_WHAT TO PRODUCE_
Take the data below and repeat it exactly.
SOURCE DATA below:
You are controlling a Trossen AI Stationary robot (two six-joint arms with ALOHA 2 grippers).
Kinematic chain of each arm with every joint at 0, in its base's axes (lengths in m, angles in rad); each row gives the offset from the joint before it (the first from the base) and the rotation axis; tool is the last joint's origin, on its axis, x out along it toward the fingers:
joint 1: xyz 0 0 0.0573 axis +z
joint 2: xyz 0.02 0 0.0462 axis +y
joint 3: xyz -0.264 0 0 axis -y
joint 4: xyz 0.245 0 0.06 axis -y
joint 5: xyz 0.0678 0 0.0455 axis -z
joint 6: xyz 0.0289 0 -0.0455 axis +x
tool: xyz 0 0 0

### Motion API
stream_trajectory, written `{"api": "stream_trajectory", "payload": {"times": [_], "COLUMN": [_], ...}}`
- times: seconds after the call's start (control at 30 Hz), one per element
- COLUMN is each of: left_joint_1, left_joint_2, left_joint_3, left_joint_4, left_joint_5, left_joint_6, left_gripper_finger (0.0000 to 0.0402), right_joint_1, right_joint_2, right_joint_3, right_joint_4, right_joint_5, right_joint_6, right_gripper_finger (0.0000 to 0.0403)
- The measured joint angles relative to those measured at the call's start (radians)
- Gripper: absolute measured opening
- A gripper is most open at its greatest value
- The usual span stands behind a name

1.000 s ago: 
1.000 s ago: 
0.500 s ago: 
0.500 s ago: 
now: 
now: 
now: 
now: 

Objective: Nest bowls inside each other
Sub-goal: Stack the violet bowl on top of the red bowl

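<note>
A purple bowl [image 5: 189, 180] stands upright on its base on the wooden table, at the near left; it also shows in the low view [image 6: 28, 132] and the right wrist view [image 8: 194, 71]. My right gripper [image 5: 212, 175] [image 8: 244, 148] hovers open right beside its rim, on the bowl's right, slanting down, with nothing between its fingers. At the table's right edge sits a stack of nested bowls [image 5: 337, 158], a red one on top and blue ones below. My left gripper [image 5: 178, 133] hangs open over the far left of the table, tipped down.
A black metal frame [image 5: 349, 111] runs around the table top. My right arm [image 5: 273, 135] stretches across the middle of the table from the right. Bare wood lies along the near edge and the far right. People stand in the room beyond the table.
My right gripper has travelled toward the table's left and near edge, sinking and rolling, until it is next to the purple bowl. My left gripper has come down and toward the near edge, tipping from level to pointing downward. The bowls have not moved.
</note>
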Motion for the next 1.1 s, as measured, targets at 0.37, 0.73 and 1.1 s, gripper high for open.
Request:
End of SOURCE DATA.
_TASK ANSWER_
You are controlling a Trossen AI Stationary robot (two six-joint arms with ALOHA 2 grippers).
Kinematic chain of each arm with every joint at 0, in its base's axes (lengths in m, angles in rad); each row gives the offset from the joint before it (the first from the base) and the rotation axis; tool is the last joint's origin, on its axis, x out along it toward the fingers:
joint 1: xyz 0 0 0.0573 axis +z
joint 2: xyz 0.02 0 0.0462 axis +y
joint 3: xyz -0.264 0 0 axis -y
joint 4: xyz 0.245 0 0.06 axis -y
joint 5: xyz 0.0678 0 0.0455 axis -z
joint 6: xyz 0.0289 0 -0.0455 axis +x
tool: xyz 0 0 0

### Motion API
stream_trajectory, written `{"api": "stream_trajectory", "payload": {"times": [_], "COLUMN": [_], ...}}`
- times: seconds after the call's start (control at 30 Hz), one per element
- COLUMN is each of: left_joint_1, left_joint_2, left_joint_3, left_joint_4, left_joint_5, left_joint_6, left_gripper_finger (0.0000 to 0.0402), right_joint_1, right_joint_2, right_joint_3, right_joint_4, right_joint_5, right_joint_6, right_gripper_finger (0.0000 to 0.0403)
- The measured joint angles relative to those measured at the call's start (radians)
- Gripper: absolute measured opening
- A gripper is most open at its greatest value
- The usual span stands behind a name

1.000 s ago: 
1.000 s ago: 
0.500 s ago: 
0.500 s ago: 
now: 
now: 
now: 
now: 

Objective: Nest bowls inside each other
Sub-goal: Stack the violet bowl on top of the red bowl

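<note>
A purple bowl [image 5: 189, 180] stands upright on its base on the wooden table, at the near left; it also shows in the low view [image 6: 28, 132] and the right wrist view [image 8: 194, 71]. My right gripper [image 5: 212, 175] [image 8: 244, 148] hovers open right beside its rim, on the bowl's right, slanting down, with nothing between its fingers. At the table's right edge sits a stack of nested bowls [image 5: 337, 158], a red one on top and blue ones below. My left gripper [image 5: 178, 133] hangs open over the far left of the table, tipped down.
A black metal frame [image 5: 349, 111] runs around the table top. My right arm [image 5: 273, 135] stretches across the middle of the table from the right. Bare wood lies along the near edge and the far right. People stand in the room beyond the table.
My right gripper has travelled toward the table's left and near edge, sinking and rolling, until it is next to the purple bowl. My left gripper has come down and toward the near edge, tipping from level to pointing downward. The bowls have not moved.
</note>
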Motion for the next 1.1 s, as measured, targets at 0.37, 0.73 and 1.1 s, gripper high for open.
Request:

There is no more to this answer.